KÖLN/BRÜSSEL (AP/rtr). Während die Nato und die jugoslawische Regierung immer noch keine Einigung über die Details des Abzug der jugoslawischen Truppen aus dem Kosovo einigen konnten, herrschte am Mittwoch Verwirrung über ein möglicherweise bereits eingetretenes Ende der Nato-Angriffe auf Jugoslawien. Mehrere Außenminister der G-8-Staaten sprachen am Rande ihres Treffens in Köln über einen vorzeitigen Bombenstopp. Dabei ging es im wesentlichen darum, die Bedenken der UN-Sicherheitsratsmitglieder Rußland und China hinsichtlich der Fortsetzung der Luftangriffe auszuräumen.

Zeitgleich erklärte Bundesaußenminister Scharping, die Nato habe ihre Luftangriffe seit Mittwoch morgen "faktisch" eingestellt. Nato-Sprecher Shea sagte allerdings in Brüssel, die "Luftoperationen dauern an. Niemand hat eine Entscheidung getroffen, sie zu stoppen oder auszusetzen." Nach dem Nato-Dementi betonte auch ein Sprecher der Hardthöhe: "Die formelle Verkündung dieses Status ist natürlich Sache der Nato."

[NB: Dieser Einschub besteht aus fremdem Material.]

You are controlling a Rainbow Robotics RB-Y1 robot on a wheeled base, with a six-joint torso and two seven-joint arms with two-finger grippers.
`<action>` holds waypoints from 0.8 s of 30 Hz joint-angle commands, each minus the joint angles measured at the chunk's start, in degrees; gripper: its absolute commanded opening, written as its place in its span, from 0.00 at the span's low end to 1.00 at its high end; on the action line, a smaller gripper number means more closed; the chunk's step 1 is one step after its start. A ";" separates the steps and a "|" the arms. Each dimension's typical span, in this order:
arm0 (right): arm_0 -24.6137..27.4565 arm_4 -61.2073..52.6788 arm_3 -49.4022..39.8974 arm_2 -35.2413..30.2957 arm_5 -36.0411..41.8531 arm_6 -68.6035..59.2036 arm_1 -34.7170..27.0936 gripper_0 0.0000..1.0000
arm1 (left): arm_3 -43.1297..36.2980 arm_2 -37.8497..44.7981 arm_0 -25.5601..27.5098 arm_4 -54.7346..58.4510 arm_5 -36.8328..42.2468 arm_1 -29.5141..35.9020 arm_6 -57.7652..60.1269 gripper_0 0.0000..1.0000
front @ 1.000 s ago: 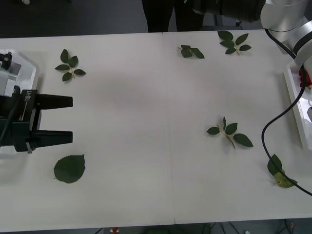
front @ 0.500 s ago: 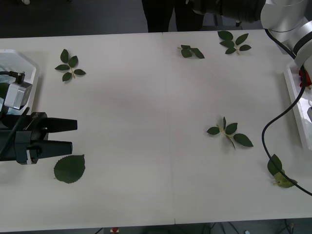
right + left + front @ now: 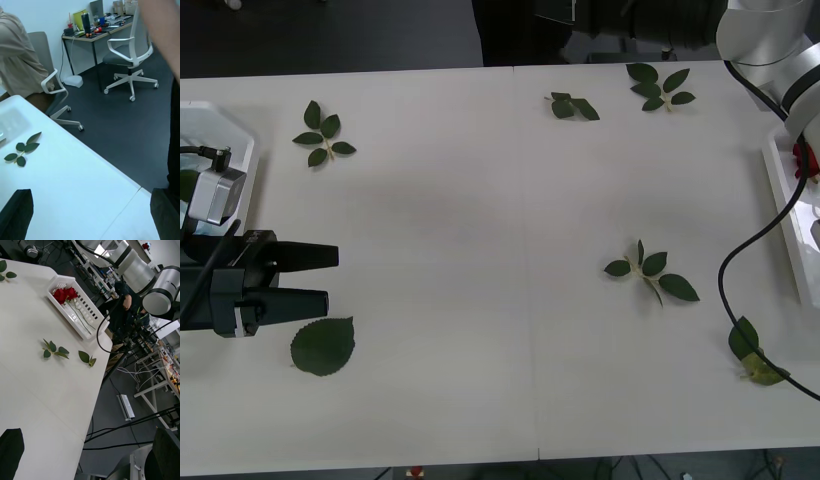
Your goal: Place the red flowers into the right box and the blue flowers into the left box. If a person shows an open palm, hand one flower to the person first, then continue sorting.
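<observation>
From my front camera I take the single large leaf near the tabletop's front left as my landmark. Up and to the left of that leaf, at the far left edge, sits the left box, a white tray whose contents I cannot make out. My left gripper hovers just above the leaf on the side of that box, lying flat and pointing right; its black jaws are released, with a clear gap between the two fingers and nothing in them. The left wrist view agrees, with the fingers parted at the corners.

Further back from the leaf lies a five-leaf sprig. Well to the right of the leaf, past the tabletop's middle seam, I see a small sprig and a larger one near the far edge, another sprig about mid-depth, and a last leaf near the right edge under a black cable.

Farthest right from the leaf is the right box, a white slotted tray at the tabletop's edge. The left wrist view shows the red flowers lying inside it, blooms at one end and stems running along its length.

My right arm rises at the far right corner above that box. In the right wrist view its jaws are released too, fingers spread at the two corners and empty, held over the tabletop's far edge.
</observation>
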 commanded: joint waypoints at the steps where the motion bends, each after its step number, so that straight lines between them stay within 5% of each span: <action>1: -2.88 -0.84 -0.57 1.10 5.53 -0.25 -3.57 0.90 | -0.95 -0.19 -0.15 0.85 -0.50 1.55 -5.57 1.00; 12: 3.18 -14.47 -3.82 13.76 27.33 -0.25 -18.33 0.90 | -0.95 -0.19 -0.15 0.94 -0.50 1.20 -5.57 1.00; 24: 16.19 -16.31 -20.61 13.67 29.97 -0.25 -30.73 0.90 | -0.95 -0.19 -0.15 0.94 -0.50 1.20 -5.57 1.00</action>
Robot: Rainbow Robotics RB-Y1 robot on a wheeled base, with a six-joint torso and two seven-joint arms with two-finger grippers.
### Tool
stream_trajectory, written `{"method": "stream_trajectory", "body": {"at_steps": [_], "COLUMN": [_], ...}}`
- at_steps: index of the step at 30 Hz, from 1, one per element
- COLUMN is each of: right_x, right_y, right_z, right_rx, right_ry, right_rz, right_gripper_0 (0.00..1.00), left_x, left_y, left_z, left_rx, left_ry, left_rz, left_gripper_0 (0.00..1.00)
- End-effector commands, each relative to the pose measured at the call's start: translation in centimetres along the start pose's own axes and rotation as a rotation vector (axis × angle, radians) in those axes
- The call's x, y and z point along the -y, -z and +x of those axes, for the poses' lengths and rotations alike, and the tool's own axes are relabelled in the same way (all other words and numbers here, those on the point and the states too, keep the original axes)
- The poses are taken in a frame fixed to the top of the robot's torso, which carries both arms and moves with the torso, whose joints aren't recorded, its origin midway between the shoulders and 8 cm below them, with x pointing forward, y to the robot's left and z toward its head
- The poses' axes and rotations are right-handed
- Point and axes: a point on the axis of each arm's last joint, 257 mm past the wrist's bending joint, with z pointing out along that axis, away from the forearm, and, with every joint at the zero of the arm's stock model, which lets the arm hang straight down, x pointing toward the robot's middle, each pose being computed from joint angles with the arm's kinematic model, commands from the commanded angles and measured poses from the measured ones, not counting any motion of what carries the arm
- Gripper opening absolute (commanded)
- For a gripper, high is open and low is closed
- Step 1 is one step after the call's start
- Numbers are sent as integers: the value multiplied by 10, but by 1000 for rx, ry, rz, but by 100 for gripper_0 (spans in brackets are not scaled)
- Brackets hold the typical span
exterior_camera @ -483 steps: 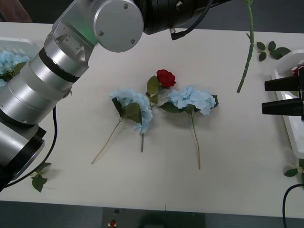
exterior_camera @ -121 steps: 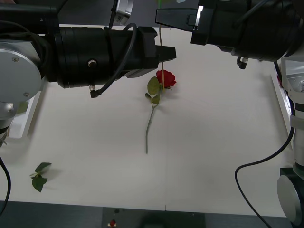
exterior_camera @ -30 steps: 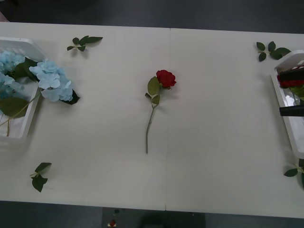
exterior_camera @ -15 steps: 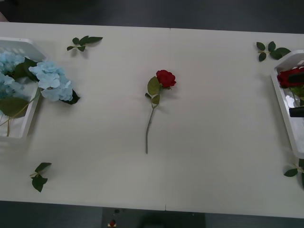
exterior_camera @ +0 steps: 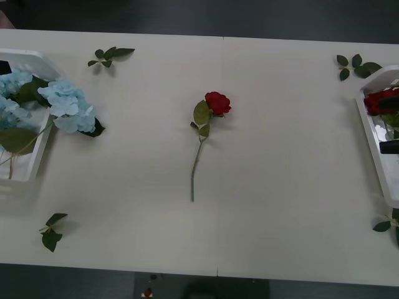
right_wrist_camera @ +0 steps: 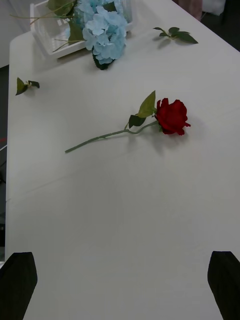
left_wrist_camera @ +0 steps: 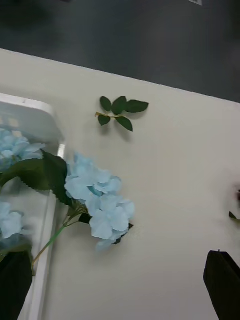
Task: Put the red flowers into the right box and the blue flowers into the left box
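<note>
One red flower (exterior_camera: pixel 217 103) lies alone at the table's centre, bud towards the far side and stem (exterior_camera: pixel 195 171) running towards me. In the right wrist view the same red flower (right_wrist_camera: pixel 171 116) lies well ahead of my right gripper (right_wrist_camera: pixel 120 287), which is open and holds nothing. More red flowers (exterior_camera: pixel 381 99) rest in the right box (exterior_camera: pixel 372 140). Blue flowers (exterior_camera: pixel 15 99) fill the left box (exterior_camera: pixel 34 59); one blue cluster (exterior_camera: pixel 70 107) hangs over its rim onto the table. My left gripper (left_wrist_camera: pixel 120 285) hovers open near that cluster (left_wrist_camera: pixel 100 210), apart from it.
Loose green leaf sprigs lie at the far left (exterior_camera: pixel 109 55), the far right (exterior_camera: pixel 355 65), the near left (exterior_camera: pixel 51 230) and the near right edge (exterior_camera: pixel 385 224). The table's front edge (exterior_camera: pixel 212 271) runs along the bottom of the front view.
The dark fingers that stood over the right box a second ago have drawn back to the right. The centre rose and the blue flowers have not moved.
</note>
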Motion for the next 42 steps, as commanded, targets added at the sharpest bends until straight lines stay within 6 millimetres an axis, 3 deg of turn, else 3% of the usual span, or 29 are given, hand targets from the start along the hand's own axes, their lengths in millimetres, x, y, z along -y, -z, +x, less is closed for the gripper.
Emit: {"method": "stream_trajectory", "body": {"at_steps": [1,9,16,22,26,37,42], "right_x": [2,2,2,2,2,2,2], "right_y": [10,10,10,10,10,10,10], "right_z": [-5,-5,-5,-5,-5,-5,-5], "right_rx": [-16,-16,-16,-16,-16,-16,-16], "right_ry": [54,54,54,54,54,54,54], "right_rz": [9,9,9,9,9,9,9], "right_gripper_0": [100,100,100,100,100,100,100], "left_x": [51,120,156,180,202,283,305], "left_y": [-21,-83,-122,-145,-164,-200,-215], "left_z": [1,36,74,89,102,133,149], "left_rx": [27,-21,-124,-195,-213,-233,-226], "left_ry": [-68,-204,-289,-387,-348,-267,-295], "left_rz": [77,126,123,41,4,96,121], "left_gripper_0": [100,100,100,100,100,100,100]}}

Die Nato und die jugoslawische Regierung haben sich bis Mittwoch nachmittag noch nicht über einen Abzug der jugoslawischen Truppen aus dem Kosovo einigen können. Mehrere Unterbrechungen deuteten am Mittwoch auf ein zähes Ringen der Delegationen in der mazedonischen Grenzstadt Kumanovo hin. "Es geht weiterhin um substantielle, grundlegende Themen", sagte dort Nato-Sprecher Robin Clifford. Durch den Entwurf der G-8-Gruppe für eine Resolution des UN-Sicherheitsrates gebe es ein "zusätzliches politisches Element".

In der Nacht zu Mittwoch waren die Gespräche unterbrochen worden, weil die jugoslawische Delegation Rücksprache mit der Führung in Belgrad halten wollte. Mehrere Unterhändler fuhren zu diesem Zweck über die Grenze zu Jugoslawien. Am späten Mittwoch Nachmittag wurden die Gespräche wieder unterbrochen. Sie sollen nach Angaben der NATO am Donnerstag morgen fortgesetzt werden.